Ambulance was traveling nearly 60 mph without using emergency lights and sirens when it rear-ended truck

PR Newswire

PLAQUEMINE, La. — A Louisiana state court jury has awarded a $117 million verdict to a Plaquemine woman who was severely injured in a 2010 accident while riding in an ambulance that crashed into the back of a sugar cane truck near Brusly.

On Dec. 27, 2010, Ms. Lacey, who was 7 months pregnant, began suffering stomach pains and called an Acadian Ambulance to take her to the hospital.

During the routine trip to the hospital, the ambulance rear-ended a sugar cane truck on Louisiana Highway 1. Evidence at trial showed that the ambulance was traveling nearly 60 miles per hour without using its emergency lights and sirens.

"This was a horrific and preventable crash that changed the life of Whitley and her children forever," says Mr. Itkin. "We trust ambulances to take us to safety, not put us in greater danger."

Attorneys for Ms. Lacy told jurors in the 18th Judicial District Court in Iberville Parish that the medic negligently drove the vehicle and became distracted when he took his eyes off the road while reaching for a company-issued tracking device that fell to the floor.

Jurors heard about the driver's prior accidents and consistent failure to meet Acadian's minimum driving standards for more than 30 months during his employment. Acadian had internal policies requiring oversight, retraining and further education for drivers who failed these minimum standards, however trial testimony showed that Acadian failed to follow every one of its policies relating to this driver. Witnesses at the scene reported that the driver made no attempt to avoid the accident.

After the crash, Ms. Lacy prematurely gave birth to her daughter, who survived despite weighing only slightly more than 3 pounds. Ms. Lacey suffered a severed spinal cord that has left her with limited use of only one arm. Additionally, she suffered a traumatic brain injury and has remained in various hospitals since the accident.

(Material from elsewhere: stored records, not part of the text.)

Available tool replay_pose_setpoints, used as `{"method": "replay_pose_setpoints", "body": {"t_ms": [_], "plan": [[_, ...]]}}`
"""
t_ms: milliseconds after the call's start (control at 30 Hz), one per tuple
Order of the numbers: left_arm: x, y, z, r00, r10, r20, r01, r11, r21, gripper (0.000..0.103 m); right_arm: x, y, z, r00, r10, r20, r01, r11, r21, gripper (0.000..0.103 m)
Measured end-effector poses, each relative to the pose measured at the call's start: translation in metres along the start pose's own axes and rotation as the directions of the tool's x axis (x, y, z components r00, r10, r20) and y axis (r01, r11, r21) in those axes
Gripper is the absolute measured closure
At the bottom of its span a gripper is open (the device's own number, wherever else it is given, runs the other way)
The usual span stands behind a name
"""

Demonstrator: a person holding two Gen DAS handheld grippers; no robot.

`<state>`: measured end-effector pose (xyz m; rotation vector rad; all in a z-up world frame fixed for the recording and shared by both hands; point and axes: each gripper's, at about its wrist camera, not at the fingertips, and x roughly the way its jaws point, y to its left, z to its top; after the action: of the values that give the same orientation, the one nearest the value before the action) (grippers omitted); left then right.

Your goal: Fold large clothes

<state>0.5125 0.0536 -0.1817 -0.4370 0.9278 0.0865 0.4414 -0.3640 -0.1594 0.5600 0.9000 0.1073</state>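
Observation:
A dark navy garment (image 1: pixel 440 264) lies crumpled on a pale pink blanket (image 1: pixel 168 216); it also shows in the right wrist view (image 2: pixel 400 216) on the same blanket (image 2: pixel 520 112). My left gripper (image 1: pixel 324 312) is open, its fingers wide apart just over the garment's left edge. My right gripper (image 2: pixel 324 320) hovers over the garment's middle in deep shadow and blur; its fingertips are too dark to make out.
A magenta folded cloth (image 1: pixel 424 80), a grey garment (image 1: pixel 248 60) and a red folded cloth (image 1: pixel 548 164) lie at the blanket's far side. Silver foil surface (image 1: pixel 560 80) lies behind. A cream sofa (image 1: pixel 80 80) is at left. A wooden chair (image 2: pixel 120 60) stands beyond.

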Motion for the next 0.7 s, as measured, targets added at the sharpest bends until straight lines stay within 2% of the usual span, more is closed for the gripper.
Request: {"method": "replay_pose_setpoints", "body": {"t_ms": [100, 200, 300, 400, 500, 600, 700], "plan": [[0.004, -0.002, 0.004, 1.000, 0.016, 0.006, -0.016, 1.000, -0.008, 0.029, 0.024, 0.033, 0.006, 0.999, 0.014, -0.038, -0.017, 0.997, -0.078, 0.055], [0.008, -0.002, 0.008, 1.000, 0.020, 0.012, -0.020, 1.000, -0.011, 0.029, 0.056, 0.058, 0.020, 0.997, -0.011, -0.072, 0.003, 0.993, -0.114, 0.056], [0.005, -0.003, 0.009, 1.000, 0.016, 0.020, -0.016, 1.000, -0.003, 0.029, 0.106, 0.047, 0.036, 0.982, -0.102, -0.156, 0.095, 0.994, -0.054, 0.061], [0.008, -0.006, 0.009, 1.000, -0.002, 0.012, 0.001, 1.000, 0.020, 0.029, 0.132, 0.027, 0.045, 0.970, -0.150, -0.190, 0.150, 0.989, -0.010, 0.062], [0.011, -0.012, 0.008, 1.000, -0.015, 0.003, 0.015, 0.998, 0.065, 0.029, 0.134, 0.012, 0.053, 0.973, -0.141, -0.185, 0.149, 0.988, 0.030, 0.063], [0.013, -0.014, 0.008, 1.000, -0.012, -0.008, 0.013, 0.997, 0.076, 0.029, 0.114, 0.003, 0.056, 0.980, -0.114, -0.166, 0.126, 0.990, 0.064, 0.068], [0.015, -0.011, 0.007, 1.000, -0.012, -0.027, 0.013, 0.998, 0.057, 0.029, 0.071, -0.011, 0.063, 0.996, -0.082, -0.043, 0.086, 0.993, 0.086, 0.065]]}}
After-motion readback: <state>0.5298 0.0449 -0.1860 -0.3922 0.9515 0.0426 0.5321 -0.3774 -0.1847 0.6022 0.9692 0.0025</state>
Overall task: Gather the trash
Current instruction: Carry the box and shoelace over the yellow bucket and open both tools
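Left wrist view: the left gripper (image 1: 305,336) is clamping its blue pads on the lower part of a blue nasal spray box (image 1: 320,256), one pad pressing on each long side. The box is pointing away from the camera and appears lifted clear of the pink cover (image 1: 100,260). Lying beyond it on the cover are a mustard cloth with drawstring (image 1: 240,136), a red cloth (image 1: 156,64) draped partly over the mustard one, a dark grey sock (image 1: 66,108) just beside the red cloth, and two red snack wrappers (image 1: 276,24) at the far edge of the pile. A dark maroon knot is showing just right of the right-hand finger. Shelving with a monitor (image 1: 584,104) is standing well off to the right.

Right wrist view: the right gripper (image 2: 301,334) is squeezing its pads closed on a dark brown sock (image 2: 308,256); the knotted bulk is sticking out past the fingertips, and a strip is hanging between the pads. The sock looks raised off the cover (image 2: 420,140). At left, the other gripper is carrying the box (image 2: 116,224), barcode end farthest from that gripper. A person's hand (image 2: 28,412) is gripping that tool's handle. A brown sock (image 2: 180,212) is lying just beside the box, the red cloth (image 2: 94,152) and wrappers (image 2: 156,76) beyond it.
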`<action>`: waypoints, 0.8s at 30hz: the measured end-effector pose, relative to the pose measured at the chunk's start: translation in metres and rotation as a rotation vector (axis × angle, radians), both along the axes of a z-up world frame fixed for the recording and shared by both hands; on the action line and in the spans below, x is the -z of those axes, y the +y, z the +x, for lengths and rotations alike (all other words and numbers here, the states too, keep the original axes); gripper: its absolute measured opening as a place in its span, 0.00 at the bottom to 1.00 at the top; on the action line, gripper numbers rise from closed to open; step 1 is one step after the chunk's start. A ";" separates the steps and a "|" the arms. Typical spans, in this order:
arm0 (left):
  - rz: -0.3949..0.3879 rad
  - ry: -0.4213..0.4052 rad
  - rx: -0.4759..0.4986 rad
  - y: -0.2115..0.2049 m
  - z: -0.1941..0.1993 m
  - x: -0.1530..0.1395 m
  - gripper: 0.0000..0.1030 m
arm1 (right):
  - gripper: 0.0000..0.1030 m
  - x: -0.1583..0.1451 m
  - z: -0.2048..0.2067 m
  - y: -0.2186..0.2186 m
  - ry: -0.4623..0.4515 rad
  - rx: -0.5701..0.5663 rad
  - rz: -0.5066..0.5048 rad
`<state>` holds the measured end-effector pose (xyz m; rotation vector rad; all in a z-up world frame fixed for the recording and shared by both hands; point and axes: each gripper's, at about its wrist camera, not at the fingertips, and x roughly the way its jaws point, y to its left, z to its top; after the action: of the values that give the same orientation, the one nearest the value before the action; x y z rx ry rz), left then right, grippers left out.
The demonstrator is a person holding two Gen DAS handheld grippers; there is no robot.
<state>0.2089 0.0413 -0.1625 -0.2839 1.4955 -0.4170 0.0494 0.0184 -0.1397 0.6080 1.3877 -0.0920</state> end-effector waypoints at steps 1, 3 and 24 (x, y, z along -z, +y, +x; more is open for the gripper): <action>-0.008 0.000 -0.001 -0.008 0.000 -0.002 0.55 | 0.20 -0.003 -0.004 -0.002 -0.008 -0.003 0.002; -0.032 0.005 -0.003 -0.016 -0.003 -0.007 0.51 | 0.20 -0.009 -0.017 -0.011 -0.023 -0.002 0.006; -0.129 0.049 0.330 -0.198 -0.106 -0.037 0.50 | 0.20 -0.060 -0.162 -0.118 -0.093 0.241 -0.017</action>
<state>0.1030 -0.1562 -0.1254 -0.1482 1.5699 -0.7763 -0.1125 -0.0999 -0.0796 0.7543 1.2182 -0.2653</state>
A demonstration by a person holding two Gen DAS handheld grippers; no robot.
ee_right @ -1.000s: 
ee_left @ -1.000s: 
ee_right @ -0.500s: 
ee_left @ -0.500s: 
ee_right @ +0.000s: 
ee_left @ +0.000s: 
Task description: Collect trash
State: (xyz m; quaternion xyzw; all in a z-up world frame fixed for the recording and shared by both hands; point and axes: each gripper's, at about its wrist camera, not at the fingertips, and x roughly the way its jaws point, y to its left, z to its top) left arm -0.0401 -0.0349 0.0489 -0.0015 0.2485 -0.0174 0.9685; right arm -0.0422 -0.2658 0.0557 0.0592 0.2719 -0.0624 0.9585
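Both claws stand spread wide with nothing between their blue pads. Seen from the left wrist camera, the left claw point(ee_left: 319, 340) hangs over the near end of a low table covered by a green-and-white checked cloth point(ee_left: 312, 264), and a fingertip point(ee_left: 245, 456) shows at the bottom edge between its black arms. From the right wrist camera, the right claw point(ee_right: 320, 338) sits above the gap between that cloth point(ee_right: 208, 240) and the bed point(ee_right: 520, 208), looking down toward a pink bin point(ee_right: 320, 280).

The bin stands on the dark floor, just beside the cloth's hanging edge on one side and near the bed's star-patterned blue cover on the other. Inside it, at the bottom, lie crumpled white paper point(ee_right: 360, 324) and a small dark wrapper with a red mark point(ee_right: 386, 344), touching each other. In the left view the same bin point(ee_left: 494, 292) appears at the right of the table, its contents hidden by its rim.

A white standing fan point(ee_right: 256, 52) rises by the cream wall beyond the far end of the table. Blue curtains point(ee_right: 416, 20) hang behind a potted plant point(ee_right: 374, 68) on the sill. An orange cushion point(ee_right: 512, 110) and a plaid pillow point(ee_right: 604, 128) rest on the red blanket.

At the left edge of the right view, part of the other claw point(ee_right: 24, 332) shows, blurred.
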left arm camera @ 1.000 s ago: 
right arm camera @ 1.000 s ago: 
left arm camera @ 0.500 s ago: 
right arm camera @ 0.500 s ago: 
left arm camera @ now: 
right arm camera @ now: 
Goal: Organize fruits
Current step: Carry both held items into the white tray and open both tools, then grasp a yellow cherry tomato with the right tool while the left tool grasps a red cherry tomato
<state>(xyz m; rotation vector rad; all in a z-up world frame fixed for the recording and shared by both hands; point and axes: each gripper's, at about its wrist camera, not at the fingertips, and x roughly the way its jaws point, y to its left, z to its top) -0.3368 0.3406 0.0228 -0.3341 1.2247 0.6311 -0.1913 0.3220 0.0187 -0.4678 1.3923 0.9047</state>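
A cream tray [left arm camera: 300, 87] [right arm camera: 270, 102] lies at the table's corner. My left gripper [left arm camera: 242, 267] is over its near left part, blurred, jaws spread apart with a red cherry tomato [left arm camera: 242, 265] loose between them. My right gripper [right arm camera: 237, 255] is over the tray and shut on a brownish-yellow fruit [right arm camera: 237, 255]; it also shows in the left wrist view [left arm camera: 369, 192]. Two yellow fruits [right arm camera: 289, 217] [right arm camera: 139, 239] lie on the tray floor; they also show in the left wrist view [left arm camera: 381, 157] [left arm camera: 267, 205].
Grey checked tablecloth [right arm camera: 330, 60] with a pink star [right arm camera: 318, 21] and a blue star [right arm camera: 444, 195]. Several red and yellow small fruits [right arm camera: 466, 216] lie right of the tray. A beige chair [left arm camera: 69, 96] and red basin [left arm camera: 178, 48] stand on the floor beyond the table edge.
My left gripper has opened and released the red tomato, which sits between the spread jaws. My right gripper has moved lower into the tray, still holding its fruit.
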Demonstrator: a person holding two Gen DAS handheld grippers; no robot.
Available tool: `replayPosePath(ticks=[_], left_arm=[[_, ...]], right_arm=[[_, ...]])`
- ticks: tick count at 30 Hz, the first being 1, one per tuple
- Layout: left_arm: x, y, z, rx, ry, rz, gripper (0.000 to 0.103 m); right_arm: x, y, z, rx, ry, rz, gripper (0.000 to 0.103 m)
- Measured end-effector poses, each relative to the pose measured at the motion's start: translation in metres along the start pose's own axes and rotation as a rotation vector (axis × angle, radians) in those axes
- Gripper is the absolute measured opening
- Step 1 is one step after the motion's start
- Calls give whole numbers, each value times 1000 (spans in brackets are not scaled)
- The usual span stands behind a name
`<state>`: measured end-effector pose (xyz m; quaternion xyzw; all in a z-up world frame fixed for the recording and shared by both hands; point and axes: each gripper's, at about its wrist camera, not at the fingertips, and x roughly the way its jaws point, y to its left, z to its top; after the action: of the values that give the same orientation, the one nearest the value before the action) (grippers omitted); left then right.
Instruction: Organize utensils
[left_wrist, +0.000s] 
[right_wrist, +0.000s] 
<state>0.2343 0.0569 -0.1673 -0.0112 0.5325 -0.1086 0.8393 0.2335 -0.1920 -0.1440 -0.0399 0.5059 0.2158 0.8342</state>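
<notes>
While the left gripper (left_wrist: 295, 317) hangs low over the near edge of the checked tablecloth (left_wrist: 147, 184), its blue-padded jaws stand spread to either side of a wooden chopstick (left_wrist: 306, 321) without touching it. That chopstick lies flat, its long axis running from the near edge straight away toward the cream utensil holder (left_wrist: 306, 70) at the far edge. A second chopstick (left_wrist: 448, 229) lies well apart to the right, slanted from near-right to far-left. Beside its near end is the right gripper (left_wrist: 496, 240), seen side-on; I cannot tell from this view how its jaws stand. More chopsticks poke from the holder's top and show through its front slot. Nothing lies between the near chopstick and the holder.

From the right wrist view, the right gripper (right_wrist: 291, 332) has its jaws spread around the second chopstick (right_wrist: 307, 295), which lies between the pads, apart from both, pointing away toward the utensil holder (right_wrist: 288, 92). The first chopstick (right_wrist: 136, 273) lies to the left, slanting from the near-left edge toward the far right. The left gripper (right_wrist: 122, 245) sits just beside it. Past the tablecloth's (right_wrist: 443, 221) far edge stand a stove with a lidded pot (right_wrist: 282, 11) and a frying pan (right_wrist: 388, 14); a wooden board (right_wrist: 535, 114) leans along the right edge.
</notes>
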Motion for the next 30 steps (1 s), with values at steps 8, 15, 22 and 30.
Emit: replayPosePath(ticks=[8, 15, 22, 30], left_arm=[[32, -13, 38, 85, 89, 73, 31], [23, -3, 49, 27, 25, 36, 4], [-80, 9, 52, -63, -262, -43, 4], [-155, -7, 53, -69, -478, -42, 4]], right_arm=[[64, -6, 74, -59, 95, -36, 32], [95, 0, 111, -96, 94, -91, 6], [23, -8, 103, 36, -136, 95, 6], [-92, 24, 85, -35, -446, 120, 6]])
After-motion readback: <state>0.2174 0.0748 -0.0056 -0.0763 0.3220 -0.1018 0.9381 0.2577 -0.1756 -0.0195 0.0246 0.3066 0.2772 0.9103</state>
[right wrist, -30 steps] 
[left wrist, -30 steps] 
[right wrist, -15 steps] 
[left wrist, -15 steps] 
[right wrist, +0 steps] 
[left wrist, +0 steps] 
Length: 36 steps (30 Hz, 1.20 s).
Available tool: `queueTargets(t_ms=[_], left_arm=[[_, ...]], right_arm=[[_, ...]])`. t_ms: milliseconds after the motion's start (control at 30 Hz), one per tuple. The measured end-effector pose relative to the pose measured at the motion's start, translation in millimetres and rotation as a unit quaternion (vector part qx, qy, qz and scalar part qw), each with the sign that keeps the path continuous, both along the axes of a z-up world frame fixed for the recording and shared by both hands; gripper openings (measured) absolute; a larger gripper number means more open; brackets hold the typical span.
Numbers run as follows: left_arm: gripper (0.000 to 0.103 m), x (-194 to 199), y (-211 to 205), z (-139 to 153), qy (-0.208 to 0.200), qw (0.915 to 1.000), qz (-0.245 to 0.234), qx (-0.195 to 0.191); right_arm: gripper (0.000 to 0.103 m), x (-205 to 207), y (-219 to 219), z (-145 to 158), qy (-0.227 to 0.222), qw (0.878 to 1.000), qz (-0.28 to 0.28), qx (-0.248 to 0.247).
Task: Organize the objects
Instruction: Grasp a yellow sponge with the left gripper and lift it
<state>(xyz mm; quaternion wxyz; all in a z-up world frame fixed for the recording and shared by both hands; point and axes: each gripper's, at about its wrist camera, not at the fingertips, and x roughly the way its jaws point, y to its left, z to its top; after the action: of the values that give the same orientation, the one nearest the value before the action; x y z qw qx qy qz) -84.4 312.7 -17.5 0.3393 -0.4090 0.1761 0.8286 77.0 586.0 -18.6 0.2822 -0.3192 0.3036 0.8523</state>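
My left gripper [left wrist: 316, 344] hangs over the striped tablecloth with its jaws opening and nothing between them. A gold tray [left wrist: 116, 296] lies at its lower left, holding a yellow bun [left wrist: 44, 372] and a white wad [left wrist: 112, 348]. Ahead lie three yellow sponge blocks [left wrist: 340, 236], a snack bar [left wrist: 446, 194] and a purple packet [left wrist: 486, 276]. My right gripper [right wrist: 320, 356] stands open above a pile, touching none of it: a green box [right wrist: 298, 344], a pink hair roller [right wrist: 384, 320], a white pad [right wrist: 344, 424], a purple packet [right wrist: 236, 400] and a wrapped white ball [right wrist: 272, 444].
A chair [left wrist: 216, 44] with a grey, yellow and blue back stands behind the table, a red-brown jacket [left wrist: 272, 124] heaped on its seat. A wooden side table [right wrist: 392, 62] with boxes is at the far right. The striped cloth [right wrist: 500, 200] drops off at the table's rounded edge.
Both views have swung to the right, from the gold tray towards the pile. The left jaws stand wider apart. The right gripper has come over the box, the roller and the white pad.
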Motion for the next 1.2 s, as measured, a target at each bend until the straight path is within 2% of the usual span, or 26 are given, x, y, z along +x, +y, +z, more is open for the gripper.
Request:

She was only 21 at the time of the accident and will have to live with her injuries for the rest of her life.

"Whitley has done everything she can to improve her situation since this accident, working hard to utilize the different facilities and therapies available to her," says Mr. Arnold. "I think the most important thing is that this verdict gives her the opportunity to get the best medical care available so she can continue to improve. I thank the jury for making this possible."

"This is a tremendous result for a young lady, who is doing everything she can to get better and be a mother to her children," says Mr. Pierce. "I am honored that our firm was able to help her."

The jury award of $116,939,241 in actual damages was handed down on August 1, 2012.

"This was a horrible tragedy and our hearts and prayers remain with [Whitley] Lacey and her family," said Allyson Pharr, an Acadian Ambulance vice president.

"We do hope that the damage amount ultimately awarded will be used to provide Ms. Lacey with quality care and ensure that her children will not forego any opportunities that they may otherwise have had were it not for the injuries their mother sustained in this accident."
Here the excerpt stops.